Po rocznym opóźnieniu Igrzyska Olimpijskie w Tokio mają rozpocząć się w ten piątek, ale liczba ta rośnie obawy ekspertów o to, czy gry zostaną faktycznie ukończone ze względu na nadciągające zagrożenie z COVID-19.
Obecne liczby wskazują na znaczny spadek od szczytu majowego, ale liczba zachorowań dziennie w Tokio bezsprzecznie rośnie, ponieważ miasto zgłosiło ponad 1000 nowych przypadków zarówno 17, jak i 18 lipca. Miasto podejmuje środki zapobiegawcze, aby powstrzymać rozprzestrzenianie się wirusa, w tym nie mając widzów na wydarzeniach, ograniczenie godzin otwarcia barów i restauracji oraz zachęcanie mieszkańców do: nosić maski.
Są to już mniej niż idealne okoliczności, a przy ponad 56 000 osób przybywających do Japonii na igrzyska olimpijskie wzrost liczby przypadków wydaje się nieunikniony. Kilka sportowcy już uzyskały wynik pozytywny, w tym nienazwanej amerykańskiej gimnastyczki. Wydaje się, że duża część japońskiej populacji nawet nie chce, aby ich kraj był gospodarzem igrzysk i ma wyrazili swoją frustrację z powodu dziesiątek tysięcy osób, które zostały wpuszczone do kraju w czasie, gdy przypadki są rosnący.
Głównym powodem, dla którego eksperci są tak zaniepokojeni, jest to, że Japonia ma znacznie niższy wskaźnik szczepień niż Stany Zjednoczone, jak tylko 22 procent obywateli jest podobno w pełni zaszczepionych. Dwa z największych powodów tak niskiego wskaźnika to fakt, że Japonia dopiero późno zaczęła szczepić obywateli W lutym i przez kilka miesięcy kraj podawał jedynie szczepionkę Pfizera, co znacznie ograniczyło jego dostarczać.

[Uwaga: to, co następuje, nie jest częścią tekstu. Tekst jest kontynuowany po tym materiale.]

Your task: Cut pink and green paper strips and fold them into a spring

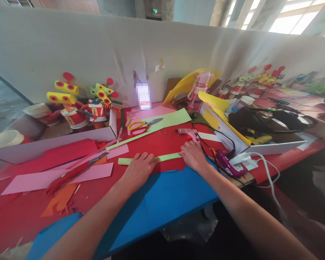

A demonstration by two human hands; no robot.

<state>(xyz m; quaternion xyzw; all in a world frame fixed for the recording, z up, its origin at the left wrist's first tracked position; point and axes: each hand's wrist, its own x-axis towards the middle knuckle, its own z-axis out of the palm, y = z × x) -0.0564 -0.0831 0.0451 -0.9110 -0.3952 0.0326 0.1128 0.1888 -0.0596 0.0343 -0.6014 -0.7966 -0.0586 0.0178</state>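
Observation:
A light green paper strip [169,156] lies crosswise on the table in front of me, partly under my hands. My left hand [141,168] is closed over its left part, the fingers bent and pressing down; the strip's left end sticks out past it. At the strip's right end my right hand [194,156] grips it with curled fingers, the thumb side toward the middle. Just beyond the strip, a pink glue gun [184,131] rests near my right fingers. Yellow-handled scissors [151,122] lie on a larger green paper sheet [176,121] farther back.
Blue sheet [162,202] covers the near edge. On the left are pink paper strips [94,172], red-handled scissors [67,177] and a white box [108,134] with paper-cup figures [75,117]. A purple power strip [229,164] with cables and an open box [276,147] sit right.

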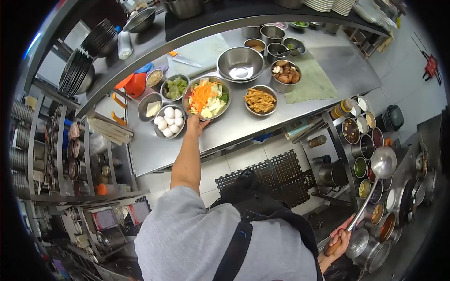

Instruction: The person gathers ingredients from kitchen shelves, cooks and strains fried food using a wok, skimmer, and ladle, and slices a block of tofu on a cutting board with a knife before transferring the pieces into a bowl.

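My left hand [197, 123] reaches forward to the counter and grips the near rim of a metal bowl [227, 107]. Shredded carrot [201, 96] and cut cabbage [216, 107] fill that bowl. Just left of it sits a bowl of white eggs [168, 122]. At the lower right, my right hand [338, 244] is closed around the wooden handle of a large ladle [383, 163]. The ladle's round metal head is raised over the sauce containers, some way from the counter.
On the steel counter [234, 133] stand an empty mixing bowl [240, 64], a bowl of fried strips [260, 100], and a pot of browned chunks [286, 76]. A knife [185, 59] lies on a cutting board [204, 51]. A perforated black mat [267, 180] covers the floor.
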A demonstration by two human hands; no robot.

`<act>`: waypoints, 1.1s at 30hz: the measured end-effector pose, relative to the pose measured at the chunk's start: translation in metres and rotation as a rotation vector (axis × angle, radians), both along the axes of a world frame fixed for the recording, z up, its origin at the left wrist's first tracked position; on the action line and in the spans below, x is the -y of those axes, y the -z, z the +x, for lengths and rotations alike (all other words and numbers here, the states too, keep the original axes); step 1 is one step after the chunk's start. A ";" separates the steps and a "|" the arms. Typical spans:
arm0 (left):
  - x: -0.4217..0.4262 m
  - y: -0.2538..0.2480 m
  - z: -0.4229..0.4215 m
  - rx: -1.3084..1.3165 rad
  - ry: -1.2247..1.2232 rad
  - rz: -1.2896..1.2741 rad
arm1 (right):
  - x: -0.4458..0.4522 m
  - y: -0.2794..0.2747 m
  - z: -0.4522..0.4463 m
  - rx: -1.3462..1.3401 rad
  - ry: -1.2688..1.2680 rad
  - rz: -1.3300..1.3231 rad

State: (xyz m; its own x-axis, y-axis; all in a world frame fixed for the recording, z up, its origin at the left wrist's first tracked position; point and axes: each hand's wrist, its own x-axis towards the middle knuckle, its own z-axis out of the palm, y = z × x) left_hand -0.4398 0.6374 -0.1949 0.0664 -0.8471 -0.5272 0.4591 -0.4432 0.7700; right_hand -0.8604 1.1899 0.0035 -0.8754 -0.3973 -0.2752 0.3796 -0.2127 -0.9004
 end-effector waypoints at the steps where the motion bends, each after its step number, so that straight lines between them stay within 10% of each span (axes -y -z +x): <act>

Czy to wszystko oznacza, że igrzyska olimpijskie są niewątpliwą katastrofą? Niekoniecznie NFL, MLB i NBA spotkały się w zeszłym roku z podobnymi okolicznościami i były w stanie ostatecznie zakończyć swoje sezony. Ale jasne jest, że Tokio stoi przed poważnymi wyzwaniami tuż przed rozpoczęciem igrzysk olimpijskich, a jeśli sytuacja się pogorszy, mecze mogą zostać odwołane.